Transition To Life After School
The Transition IEP
As parents, it is our responsibility to learn everything we can about the transition process for students with disabilities in order for our son or daughter to have both a smooth, and as effective as possible, transition into adulthood. This entails understanding the Transition IEP and making sure at age 16 that goals will lead to his or her desired outcomes after graduation from high school.
It is extremely important to have goals and desired outcomes that you can clearly visualize. Although the idea itself seems abstract, the fact is that you cannot obtain an outcome that you cannot see. You must be able to articulate what the future should look like for your child. Use this vision to ensure that your son or daughter is working on the skills they will need in the areas of independence (and interdependence) and communication. You must know what you expect and hope to see as your child’s level of participation in his or her community. Monitor the Transition IEP and give your child opportunities to grow.
Decisions that are made during the transition process should lay the path for desired post-school outcomes. IEP goals should address all areas of transition: employment, living, recreation, adult education, access to transportation and community services. In order to actively participate in the process and have student-centered outcomes, students themselves should be members of the IEP team who come with ideas about their own future that need to be considered and respected. With brainstorming and collaboration, an engaged team can often facilitate a students dreams.
Programs After Senior Year
Students with Down syndrome can receive services funded by the school district (IDEA) through the school year in which they turn 22. This may mean graduating when all credits (24) are accumulated and re-enrolling to obtain services related to job training and life in the community. Some students will graduate and obtain transition services such as job training and job coaching through adult service providers. The School District of Palm Beach County has Access Programs that your son or daughter may be able to attend post K-12. Ask about the criteria early so that your child is not excluded from challenging, age-appropriate programming from 18 to 21 years old.
The School District of Palm Beach County sponsors an annual conference called STARS – Start Transition and Realize Success. Gold Coast Down Syndrome Organization strongly suggests all parents and students ages 13 and above attend each year to get helpful information about various areas of the transition process.
Thanks to a vision by Gold Coast Down Syndrome Organization, students with intellectual disabilities in our community can have the opportunity to access a college experience. Go to Think College.Net for more information about local and national programs. The FAU Academy for Community Inclusion offers a college program locally in Palm Beach County.
Medicaid Waiver and Social Security
If your son or daughter with Down syndrome has not applied for the Medicaid Waiver…do that now! There continues to be a long waiting list and you cannot expect, at school exit, to have available the services he or she will need to access life in the community without the waiver.
- To apply for the Medicaid Waiver go to APD (Agency for Persons with Disabilities) or call. 561-837-5564.
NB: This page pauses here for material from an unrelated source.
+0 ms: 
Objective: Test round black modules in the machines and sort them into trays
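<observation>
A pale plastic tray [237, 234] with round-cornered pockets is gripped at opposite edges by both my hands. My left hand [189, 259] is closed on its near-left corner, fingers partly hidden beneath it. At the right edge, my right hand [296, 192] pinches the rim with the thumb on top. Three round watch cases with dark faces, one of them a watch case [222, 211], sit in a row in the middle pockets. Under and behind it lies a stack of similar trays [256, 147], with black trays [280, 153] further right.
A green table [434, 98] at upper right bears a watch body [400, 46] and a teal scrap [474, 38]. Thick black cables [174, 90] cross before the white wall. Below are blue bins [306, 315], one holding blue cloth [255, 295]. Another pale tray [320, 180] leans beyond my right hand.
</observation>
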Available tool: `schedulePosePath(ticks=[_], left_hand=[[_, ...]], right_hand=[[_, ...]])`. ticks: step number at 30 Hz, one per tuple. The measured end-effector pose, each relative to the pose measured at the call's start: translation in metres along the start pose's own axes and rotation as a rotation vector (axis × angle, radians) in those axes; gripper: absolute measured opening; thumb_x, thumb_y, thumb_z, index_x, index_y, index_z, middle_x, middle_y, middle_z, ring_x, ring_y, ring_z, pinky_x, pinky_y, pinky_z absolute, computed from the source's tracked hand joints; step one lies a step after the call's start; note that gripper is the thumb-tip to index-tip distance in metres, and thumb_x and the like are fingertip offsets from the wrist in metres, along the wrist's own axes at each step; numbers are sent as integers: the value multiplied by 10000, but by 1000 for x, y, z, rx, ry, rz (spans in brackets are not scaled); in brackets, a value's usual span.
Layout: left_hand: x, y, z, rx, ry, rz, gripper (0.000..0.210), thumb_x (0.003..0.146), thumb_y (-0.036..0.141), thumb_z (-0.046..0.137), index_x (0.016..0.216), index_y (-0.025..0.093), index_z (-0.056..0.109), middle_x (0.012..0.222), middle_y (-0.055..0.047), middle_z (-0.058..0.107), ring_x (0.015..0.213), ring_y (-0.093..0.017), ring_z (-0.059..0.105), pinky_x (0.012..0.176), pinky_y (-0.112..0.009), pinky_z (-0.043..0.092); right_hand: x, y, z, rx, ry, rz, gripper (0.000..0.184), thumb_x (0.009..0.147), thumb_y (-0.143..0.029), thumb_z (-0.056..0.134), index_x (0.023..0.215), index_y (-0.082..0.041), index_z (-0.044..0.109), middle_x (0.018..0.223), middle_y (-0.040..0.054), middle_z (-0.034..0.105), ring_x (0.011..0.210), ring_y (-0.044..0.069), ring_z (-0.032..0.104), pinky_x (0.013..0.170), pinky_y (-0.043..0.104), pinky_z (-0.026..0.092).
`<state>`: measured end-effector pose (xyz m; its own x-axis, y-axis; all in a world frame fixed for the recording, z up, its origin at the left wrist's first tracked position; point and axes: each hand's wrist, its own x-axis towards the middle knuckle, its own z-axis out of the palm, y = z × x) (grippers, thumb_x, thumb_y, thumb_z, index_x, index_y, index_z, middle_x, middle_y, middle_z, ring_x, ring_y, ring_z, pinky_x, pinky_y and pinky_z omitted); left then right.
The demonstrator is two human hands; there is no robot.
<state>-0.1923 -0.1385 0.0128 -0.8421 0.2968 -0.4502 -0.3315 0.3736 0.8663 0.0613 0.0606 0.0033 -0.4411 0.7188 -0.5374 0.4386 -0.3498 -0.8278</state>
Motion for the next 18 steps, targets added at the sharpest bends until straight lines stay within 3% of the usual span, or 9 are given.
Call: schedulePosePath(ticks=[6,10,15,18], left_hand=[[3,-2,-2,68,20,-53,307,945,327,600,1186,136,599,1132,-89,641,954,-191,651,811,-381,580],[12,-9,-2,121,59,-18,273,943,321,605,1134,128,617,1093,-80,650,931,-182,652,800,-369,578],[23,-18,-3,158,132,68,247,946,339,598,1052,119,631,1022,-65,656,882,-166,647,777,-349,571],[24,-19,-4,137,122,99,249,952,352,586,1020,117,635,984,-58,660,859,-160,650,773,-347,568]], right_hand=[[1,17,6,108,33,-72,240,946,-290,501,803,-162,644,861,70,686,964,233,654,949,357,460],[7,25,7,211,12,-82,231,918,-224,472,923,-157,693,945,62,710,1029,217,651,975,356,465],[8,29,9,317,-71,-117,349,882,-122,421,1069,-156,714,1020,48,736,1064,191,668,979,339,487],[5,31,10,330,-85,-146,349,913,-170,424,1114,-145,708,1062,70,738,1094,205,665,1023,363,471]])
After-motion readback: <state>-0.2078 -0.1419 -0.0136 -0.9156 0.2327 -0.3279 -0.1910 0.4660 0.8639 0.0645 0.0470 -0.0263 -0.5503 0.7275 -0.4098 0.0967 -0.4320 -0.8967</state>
- Young adults with Down syndrome who are 18 years old are eligible to apply for SSI – Supplemental Security Income as a family of one. For information working and social security benefits visit the Work Incentive and Planning Project or email email@example.com
- After your son or daughter starts to receive Social Security benefits, they will receive a
Ticket to Work which they can use to get free employment services.
HOW WE HELP
Get A Life! is a program for parents and children designed to give families and teens the tools for a successful transition into adulthood. Parents learn about issues such as the Transition IEP, Guardianship, Job Traning and Placement, Social Security Benefits and other topics relevant to transition. Teens focus on independent life skills such as cooking, managing money and understanding career opportunities.